§ **Assignment**: Line by line, output the data that follows exactly as written.

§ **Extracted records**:
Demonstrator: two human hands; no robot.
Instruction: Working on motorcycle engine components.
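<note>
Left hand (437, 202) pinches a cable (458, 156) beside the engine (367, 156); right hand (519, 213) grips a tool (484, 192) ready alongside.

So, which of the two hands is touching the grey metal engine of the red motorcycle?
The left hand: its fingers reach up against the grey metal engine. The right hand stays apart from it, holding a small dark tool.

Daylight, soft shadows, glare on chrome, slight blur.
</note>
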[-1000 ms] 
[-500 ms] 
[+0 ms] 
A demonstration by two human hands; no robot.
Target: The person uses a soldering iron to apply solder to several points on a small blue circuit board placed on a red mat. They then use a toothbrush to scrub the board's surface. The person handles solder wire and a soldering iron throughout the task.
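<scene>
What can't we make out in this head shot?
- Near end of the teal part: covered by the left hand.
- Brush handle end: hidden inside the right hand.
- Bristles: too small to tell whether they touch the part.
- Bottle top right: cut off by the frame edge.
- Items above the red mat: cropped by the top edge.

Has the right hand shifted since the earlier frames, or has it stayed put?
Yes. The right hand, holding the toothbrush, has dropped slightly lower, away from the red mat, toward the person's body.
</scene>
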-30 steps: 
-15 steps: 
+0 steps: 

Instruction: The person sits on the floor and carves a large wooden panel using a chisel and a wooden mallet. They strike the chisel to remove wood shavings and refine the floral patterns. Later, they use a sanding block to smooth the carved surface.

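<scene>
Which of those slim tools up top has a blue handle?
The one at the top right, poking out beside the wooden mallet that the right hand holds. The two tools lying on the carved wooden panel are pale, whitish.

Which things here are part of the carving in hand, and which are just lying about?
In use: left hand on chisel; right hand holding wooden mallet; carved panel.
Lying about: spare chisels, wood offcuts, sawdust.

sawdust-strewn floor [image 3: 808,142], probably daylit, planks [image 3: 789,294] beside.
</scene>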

§ **Response below**:
Demonstrator: two human hands; no robot.
Instruction: Working on motorcycle engine components.
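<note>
Left hand (437, 202) pinches a cable (458, 156) beside the engine (367, 156); right hand (519, 213) grips a tool (484, 192) ready alongside.

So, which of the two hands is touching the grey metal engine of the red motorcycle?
The left hand: its fingers reach up against the grey metal engine. The right hand stays apart from it, holding a small dark tool.

Daylight, soft shadows, glare on chrome, slight blur.
</note>
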[-1000 ms] 
[-500 ms] 
[+0 ms] 
A demonstration by two human hands; no robot.
Target: The person uses a soldering iron to apply solder to several points on a small blue circuit board placed on a red mat. They then use a toothbrush to scrub the board's surface. The person handles solder wire and a soldering iron throughout the task.
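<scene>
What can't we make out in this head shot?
- Near end of the teal part: covered by the left hand.
- Brush handle end: hidden inside the right hand.
- Bristles: too small to tell whether they touch the part.
- Bottle top right: cut off by the frame edge.
- Items above the red mat: cropped by the top edge.

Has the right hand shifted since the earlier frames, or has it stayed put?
Yes. The right hand, holding the toothbrush, has dropped slightly lower, away from the red mat, toward the person's body.
</scene>
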-30 steps: 
-15 steps: 
+0 steps: 

Instruction: The person sits on the floor and carves a large wooden panel using a chisel and a wooden mallet. They strike the chisel to remove wood shavings and refine the floral patterns. Later, they use a sanding block to smooth the carved surface.

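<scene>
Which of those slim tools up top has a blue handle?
The one at the top right, poking out beside the wooden mallet that the right hand holds. The two tools lying on the carved wooden panel are pale, whitish.

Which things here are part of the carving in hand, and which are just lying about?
In use: left hand on chisel; right hand holding wooden mallet; carved panel.
Lying about: spare chisels, wood offcuts, sawdust.

sawdust-strewn floor [image 3: 808,142], probably daylit, planks [image 3: 789,294] beside.
</scene>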

Nothing else belongs to this exercise.